|STEVE RUSSELL/TORONTO STAR|
|Richard Griffin explains the many things Scott Rolen brings to the table.|
Make no mistake, the Jays have been putting on a good show for the fans, but there are still areas of concern that will require constant monitoring in order to finish with a winning record. Start with Dave Purcey, B.J. Ryan, Alex Rios, the injury to Jesse Litsch, the fact that they have played all but three of their games in domes, with a controlled environment and that they have yet to play a game within the division. These are all reasons for concern, but don’t worry, be happy. the baseball’s been fun. On to the mailbag.
Is it just me or did someone (see Paul Beeston) roll up your newspaper, smack J.P. Ricciardi across the nose and tell him to behave this season? He no longer does the Wednesday post-game Q & A on the Fan590, and has been persona non-grata on TV thus far. It seems that he was told that he's not the show, so step out of the spotlight that his ego clearly craves. Is this the beginning of the end for the slickest G.M. to never lead a team to the playoffs?

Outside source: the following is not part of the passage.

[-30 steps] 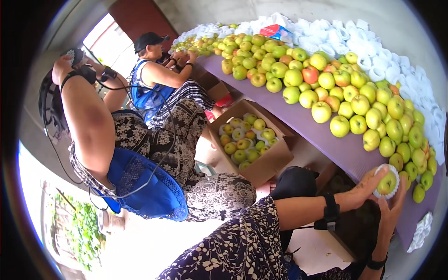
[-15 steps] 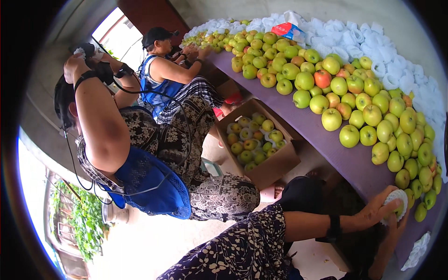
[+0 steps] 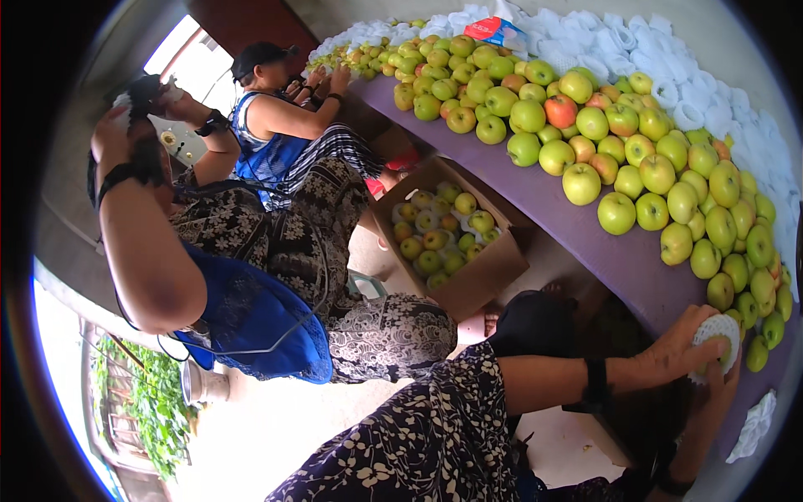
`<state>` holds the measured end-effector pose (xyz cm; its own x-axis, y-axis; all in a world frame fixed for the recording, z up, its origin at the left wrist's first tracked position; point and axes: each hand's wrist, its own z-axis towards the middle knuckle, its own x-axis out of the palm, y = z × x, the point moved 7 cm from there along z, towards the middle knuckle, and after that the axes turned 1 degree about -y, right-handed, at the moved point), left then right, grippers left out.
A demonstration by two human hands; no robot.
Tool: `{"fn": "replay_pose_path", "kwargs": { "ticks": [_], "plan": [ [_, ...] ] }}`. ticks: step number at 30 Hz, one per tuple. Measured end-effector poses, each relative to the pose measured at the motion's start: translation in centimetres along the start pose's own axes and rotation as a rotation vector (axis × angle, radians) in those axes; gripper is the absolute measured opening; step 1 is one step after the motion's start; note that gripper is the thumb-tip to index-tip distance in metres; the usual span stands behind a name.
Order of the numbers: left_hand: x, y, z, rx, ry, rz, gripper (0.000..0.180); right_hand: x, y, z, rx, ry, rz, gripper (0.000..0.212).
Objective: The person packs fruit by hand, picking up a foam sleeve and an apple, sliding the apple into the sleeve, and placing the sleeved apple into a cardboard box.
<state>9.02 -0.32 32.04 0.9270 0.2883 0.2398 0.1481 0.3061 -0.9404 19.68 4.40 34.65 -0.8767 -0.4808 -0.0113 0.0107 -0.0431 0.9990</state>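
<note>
At the lower right, both my hands are around one apple in a white foam net. My left hand, with a black band at its wrist, closes on it from the left. From below, the fingers of my right hand press against the same fruit; part of that hand is hidden. Just beyond them, a broad heap of green and reddish apples lies on the purple table covering.
Many white foam nets line the table's back, with a red-and-blue packet. One loose net lies near my right. A cardboard box of netted apples stands beside the table. Two people sit to the left, the nearer with raised arms.
My view has shifted slightly, so the heap and box appear farther left. The nearer person's raised arms have moved. My hands stay on the netted apple.
</note>
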Motion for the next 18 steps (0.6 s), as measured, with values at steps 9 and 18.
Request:
{"fn": "replay_pose_path", "kwargs": {
  "ticks": [9, 18],
  "plan": [
    [-0.3, -1.8, 0.1, 0.279, -0.164, 0.281, 0.052, -2.3, -0.4, 1.2, -0.129, 0.058, 0.079, 0.066],
    [-0.9, 0.4, 1.1, -0.341, 0.036, -0.066, 0.058, -1.5, -1.0, 1.8, 0.027, 0.092, 0.296, 0.062]
  ]
}}
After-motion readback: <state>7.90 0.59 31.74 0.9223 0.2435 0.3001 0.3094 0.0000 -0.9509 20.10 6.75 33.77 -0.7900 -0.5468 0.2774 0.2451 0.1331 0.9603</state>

DeShaun, Kozak, Uxbridge, Ont.
A: In 2002 when Ricciardi was hired, Buck Martinez and Carlos Delgado were the public faces of the Jays. He fired Martinez in May and chased Delgado out of town after 2004. At that point, Ricciardi became the one and only face of the Jays. They wheeled him out and put a mic in his hands for every major Jays event. Fans were gushing. It was like a six-month pep rally with an assistant GM (now a blogger) and an Ivy League stats guy off on the side waving the pom-poms.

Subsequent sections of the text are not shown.